◆ **Exercise**:
From the records below, copy the lines that include "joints".

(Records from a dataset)
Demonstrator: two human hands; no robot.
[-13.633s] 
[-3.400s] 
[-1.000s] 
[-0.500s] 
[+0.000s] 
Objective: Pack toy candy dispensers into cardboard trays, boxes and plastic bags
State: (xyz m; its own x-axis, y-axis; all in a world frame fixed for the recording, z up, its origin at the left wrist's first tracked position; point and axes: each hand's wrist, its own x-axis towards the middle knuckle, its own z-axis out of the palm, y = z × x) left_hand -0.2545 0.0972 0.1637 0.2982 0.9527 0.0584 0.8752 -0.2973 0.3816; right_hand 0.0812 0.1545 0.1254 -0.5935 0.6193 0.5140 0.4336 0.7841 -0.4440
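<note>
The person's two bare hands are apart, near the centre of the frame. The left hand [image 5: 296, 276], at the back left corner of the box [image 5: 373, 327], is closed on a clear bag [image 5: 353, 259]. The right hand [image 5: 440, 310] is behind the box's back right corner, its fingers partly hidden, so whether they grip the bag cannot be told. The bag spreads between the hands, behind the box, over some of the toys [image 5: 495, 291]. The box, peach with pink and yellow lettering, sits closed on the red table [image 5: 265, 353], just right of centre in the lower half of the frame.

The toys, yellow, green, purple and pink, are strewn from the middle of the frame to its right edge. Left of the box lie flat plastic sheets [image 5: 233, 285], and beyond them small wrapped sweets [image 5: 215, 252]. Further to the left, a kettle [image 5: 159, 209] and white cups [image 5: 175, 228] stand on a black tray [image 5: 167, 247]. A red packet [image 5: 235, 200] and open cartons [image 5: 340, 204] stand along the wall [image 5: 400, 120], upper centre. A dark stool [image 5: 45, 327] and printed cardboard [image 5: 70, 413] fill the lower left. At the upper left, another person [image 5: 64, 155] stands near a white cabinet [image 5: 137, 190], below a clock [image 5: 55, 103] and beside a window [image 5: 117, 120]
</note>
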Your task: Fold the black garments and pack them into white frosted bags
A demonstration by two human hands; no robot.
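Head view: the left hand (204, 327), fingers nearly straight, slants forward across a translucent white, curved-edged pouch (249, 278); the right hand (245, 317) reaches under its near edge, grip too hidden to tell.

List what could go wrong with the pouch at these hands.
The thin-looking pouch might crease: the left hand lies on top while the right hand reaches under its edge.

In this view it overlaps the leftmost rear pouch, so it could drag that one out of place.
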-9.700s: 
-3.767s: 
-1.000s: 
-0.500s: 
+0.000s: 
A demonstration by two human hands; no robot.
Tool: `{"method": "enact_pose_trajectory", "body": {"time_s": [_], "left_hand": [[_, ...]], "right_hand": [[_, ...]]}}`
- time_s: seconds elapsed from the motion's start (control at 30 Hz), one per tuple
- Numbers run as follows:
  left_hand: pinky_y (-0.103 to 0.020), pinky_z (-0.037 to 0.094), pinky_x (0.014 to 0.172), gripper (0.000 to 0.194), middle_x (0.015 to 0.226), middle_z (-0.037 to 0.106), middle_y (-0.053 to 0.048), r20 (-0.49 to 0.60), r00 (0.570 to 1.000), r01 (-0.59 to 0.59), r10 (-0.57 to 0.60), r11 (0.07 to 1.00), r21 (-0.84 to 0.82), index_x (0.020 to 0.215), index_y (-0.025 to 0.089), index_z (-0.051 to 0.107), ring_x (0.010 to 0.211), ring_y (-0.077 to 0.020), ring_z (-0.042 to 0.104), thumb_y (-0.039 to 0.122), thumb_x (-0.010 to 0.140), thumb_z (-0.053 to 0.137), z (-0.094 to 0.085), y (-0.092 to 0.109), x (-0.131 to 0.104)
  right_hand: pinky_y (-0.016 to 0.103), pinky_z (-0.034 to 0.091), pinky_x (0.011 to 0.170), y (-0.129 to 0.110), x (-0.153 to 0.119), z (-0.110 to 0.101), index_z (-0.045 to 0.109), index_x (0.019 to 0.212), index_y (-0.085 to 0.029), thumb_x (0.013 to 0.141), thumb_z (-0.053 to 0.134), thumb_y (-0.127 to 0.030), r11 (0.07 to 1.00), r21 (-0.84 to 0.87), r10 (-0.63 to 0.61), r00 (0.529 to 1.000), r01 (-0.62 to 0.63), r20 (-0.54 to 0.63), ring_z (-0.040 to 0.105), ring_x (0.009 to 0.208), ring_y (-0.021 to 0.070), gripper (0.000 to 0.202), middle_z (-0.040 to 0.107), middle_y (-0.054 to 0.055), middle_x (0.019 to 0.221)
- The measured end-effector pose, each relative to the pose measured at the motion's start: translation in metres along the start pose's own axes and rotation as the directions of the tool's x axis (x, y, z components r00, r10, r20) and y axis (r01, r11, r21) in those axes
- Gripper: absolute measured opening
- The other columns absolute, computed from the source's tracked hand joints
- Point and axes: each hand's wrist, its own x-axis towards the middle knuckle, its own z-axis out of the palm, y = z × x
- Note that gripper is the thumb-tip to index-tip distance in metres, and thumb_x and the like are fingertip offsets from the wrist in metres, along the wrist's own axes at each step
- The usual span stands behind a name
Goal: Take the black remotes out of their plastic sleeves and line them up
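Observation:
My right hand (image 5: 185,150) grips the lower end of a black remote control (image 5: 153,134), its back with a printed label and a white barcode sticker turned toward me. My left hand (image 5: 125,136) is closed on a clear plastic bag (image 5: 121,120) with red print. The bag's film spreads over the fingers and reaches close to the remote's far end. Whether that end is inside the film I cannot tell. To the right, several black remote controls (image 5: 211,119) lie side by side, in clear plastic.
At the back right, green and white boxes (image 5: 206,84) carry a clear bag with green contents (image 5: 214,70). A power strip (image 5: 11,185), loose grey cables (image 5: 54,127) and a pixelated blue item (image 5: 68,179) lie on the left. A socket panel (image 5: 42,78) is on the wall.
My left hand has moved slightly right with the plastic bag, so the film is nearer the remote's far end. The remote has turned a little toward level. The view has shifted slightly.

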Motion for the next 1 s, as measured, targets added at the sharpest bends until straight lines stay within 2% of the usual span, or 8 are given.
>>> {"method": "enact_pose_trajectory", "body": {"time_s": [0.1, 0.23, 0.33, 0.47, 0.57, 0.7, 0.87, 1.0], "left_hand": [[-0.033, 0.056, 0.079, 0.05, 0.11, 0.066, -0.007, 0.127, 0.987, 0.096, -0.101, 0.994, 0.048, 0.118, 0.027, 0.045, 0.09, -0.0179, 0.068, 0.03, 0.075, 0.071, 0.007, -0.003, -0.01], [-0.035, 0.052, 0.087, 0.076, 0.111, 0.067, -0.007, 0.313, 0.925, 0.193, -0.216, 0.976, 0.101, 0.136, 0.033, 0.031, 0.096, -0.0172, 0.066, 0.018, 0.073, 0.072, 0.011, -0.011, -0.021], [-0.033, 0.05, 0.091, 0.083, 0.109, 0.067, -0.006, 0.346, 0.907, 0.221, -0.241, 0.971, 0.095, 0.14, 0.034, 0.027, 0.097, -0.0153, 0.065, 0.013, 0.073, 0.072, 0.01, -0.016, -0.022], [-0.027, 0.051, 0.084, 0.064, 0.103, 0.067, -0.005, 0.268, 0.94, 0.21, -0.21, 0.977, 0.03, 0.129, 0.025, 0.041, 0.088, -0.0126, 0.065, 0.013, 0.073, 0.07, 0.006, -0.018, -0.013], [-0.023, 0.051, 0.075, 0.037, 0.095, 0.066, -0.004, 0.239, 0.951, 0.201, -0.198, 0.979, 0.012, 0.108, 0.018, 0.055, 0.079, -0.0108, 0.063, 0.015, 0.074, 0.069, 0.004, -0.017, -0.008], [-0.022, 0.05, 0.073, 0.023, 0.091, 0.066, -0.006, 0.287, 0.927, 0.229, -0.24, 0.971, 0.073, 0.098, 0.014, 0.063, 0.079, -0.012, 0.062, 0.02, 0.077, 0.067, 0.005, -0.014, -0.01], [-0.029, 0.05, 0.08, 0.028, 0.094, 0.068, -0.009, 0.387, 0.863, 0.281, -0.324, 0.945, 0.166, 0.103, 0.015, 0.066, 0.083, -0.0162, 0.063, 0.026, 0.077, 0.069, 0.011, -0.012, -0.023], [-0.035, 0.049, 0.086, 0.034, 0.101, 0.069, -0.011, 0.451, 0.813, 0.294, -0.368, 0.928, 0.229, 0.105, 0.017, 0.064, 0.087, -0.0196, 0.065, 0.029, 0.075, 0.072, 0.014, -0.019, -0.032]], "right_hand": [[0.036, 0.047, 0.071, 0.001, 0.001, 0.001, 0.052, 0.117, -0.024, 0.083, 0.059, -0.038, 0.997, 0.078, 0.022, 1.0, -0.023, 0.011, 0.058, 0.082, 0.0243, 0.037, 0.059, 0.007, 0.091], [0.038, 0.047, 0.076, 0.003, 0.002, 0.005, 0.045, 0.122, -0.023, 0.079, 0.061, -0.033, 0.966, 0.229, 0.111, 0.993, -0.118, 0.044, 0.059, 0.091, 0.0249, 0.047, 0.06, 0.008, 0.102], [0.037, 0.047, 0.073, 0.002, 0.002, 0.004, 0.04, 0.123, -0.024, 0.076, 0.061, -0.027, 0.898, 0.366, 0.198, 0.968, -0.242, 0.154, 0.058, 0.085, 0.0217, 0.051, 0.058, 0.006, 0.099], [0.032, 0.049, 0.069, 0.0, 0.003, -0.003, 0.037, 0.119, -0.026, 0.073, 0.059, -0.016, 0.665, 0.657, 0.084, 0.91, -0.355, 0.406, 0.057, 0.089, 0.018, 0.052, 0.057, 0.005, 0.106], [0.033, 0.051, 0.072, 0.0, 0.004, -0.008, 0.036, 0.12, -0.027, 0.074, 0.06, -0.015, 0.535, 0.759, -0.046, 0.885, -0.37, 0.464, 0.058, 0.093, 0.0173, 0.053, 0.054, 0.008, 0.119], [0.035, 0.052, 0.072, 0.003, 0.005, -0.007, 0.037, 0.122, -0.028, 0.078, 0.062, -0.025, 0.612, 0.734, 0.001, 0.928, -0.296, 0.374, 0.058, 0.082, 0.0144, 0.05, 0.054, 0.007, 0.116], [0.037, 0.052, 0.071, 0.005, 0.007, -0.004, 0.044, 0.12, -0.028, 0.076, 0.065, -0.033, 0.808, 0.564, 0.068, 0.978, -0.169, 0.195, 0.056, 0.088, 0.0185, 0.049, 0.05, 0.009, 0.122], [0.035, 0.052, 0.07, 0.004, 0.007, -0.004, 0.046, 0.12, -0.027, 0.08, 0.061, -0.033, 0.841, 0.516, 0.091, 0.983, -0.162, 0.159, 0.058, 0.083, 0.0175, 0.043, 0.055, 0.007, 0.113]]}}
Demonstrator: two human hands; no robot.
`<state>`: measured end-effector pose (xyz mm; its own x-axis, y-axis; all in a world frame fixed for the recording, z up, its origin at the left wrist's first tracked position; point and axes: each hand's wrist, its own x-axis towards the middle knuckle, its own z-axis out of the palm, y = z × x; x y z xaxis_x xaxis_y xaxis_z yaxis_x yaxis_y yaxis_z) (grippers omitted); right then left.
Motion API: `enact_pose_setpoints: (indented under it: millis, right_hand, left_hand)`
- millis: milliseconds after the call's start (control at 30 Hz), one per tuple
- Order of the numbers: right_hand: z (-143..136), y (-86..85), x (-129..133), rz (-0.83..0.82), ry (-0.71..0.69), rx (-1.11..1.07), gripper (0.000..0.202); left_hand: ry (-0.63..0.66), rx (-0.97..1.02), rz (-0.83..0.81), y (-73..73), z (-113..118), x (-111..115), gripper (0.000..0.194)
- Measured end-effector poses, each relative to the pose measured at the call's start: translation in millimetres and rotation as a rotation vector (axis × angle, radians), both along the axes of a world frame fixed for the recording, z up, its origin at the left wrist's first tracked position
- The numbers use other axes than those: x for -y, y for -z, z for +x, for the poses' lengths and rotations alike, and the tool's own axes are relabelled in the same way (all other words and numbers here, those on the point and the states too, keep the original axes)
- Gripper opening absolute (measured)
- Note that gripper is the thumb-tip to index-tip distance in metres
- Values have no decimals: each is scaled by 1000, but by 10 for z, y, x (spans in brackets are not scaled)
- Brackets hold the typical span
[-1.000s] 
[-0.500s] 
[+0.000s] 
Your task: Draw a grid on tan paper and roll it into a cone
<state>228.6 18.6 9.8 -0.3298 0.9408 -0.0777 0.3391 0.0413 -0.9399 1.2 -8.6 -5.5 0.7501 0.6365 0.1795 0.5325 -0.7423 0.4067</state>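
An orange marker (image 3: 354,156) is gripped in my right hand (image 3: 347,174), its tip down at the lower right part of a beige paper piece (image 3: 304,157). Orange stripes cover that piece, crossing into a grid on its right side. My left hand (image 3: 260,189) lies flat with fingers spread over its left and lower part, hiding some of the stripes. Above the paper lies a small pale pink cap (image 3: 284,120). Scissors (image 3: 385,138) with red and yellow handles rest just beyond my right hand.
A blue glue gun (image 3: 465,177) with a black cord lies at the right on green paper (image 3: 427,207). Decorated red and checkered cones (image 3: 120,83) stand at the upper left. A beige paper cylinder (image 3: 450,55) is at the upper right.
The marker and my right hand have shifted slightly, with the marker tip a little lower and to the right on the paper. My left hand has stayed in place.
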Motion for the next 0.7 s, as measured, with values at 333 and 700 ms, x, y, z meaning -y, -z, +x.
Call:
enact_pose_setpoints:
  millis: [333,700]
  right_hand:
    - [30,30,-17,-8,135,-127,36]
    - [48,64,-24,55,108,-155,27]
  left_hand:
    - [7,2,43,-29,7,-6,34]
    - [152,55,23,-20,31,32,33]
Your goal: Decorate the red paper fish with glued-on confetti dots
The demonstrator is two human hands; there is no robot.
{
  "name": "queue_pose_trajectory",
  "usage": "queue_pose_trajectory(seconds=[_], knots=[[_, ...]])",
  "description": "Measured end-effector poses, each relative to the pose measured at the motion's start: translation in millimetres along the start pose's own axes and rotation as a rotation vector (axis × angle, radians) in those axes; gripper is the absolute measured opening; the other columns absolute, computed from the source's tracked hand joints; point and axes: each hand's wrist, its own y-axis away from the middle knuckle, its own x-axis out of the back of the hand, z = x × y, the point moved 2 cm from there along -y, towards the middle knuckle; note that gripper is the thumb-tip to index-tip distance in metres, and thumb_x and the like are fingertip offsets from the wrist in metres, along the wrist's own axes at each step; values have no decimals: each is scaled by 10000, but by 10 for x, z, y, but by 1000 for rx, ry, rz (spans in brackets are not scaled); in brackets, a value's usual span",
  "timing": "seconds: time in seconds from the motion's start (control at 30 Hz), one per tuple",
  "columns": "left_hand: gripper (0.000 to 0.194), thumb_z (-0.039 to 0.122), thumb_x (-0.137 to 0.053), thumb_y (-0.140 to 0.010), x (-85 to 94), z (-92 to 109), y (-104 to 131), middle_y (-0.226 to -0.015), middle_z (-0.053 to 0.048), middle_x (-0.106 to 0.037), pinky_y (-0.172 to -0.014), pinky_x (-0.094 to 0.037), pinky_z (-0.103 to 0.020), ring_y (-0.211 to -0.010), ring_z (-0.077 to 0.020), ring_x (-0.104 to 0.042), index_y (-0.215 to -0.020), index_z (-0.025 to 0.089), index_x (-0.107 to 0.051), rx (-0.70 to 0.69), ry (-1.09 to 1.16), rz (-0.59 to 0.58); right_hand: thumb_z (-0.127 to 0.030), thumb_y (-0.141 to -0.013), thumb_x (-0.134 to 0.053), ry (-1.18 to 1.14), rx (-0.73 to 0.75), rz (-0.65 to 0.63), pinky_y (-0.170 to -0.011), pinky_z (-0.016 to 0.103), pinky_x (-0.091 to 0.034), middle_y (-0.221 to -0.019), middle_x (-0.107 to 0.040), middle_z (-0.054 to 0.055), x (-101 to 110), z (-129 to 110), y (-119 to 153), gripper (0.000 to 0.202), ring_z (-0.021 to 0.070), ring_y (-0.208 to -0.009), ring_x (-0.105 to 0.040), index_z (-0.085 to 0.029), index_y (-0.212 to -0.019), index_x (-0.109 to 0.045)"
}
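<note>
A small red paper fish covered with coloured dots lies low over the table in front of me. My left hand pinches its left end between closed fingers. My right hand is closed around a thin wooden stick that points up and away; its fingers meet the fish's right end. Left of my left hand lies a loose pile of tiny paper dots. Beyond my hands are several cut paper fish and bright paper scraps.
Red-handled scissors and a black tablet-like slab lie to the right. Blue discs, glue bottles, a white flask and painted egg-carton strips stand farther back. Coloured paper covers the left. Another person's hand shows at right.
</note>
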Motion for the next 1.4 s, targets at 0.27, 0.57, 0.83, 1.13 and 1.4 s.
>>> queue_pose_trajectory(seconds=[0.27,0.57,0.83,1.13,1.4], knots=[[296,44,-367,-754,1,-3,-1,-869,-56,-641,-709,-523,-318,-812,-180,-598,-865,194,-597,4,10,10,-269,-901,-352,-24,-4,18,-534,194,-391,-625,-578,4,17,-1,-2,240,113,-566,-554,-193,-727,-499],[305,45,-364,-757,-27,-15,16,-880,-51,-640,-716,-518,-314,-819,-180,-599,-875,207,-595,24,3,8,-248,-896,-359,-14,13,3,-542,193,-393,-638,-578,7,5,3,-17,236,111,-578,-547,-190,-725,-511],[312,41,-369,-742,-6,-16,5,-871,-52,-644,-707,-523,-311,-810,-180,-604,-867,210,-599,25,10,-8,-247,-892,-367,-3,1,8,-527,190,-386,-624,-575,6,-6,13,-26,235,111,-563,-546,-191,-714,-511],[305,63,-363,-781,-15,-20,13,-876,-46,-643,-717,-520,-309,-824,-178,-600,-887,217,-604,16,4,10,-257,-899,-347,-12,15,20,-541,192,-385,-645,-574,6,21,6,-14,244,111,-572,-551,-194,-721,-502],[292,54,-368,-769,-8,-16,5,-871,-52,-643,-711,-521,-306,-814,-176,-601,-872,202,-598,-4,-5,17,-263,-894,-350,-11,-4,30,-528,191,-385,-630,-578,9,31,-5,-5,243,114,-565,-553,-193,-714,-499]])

◆ **Answer box**:
- The other columns absolute, computed from the source's tracked hand joints
  "description": "Measured end-effector poses, each relative to the pose measured at the motion's start: translation in millimetres along the start pose's own axes and rotation as a rotation vector (axis × angle, radians) in those axes; gripper is the absolute measured opening; the other columns absolute, computed from the source's tracked hand joints; point and axes: each hand's wrist, its own y-axis away from the middle knuckle, its own x-axis out of the back of the hand, z = x × y, the point moved 2 cm from there along -y, towards the middle knuckle; note that gripper is the thumb-tip to index-tip distance in metres, and thumb_x and the like are fingertip offsets from the wrist in metres, along the wrist's own axes at each step; values have no decimals: each is scaled by 10000, but by 10 for x, z, y, but by 1000 for rx, ry, rz (spans in brackets are not scaled); in brackets, a value's usual span",

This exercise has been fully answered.